> WHAT YOU SHOULD DO: Line by line, retype the material with nothing left out.

> GIVEN INFORMATION:
□ □ □ □ □

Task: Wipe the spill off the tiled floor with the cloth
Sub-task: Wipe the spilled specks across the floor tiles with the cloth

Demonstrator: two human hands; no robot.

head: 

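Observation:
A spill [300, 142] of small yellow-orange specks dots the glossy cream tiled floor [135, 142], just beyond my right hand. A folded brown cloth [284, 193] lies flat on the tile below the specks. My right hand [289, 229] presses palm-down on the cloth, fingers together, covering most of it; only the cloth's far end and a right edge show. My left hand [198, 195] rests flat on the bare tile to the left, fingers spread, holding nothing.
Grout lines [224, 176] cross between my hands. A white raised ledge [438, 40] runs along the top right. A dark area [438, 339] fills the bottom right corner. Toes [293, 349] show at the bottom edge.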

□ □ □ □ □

> ANSWER:
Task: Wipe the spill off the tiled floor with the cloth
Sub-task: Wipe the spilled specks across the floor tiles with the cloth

Demonstrator: two human hands; no robot.

head: 

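Observation:
A spill [300, 142] of small yellow-orange specks dots the glossy cream tiled floor [135, 142], just beyond my right hand. A folded brown cloth [284, 193] lies flat on the tile below the specks. My right hand [289, 229] presses palm-down on the cloth, fingers together, covering most of it; only the cloth's far end and a right edge show. My left hand [198, 195] rests flat on the bare tile to the left, fingers spread, holding nothing.
Grout lines [224, 176] cross between my hands. A white raised ledge [438, 40] runs along the top right. A dark area [438, 339] fills the bottom right corner. Toes [293, 349] show at the bottom edge.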

Nothing further is required for this answer.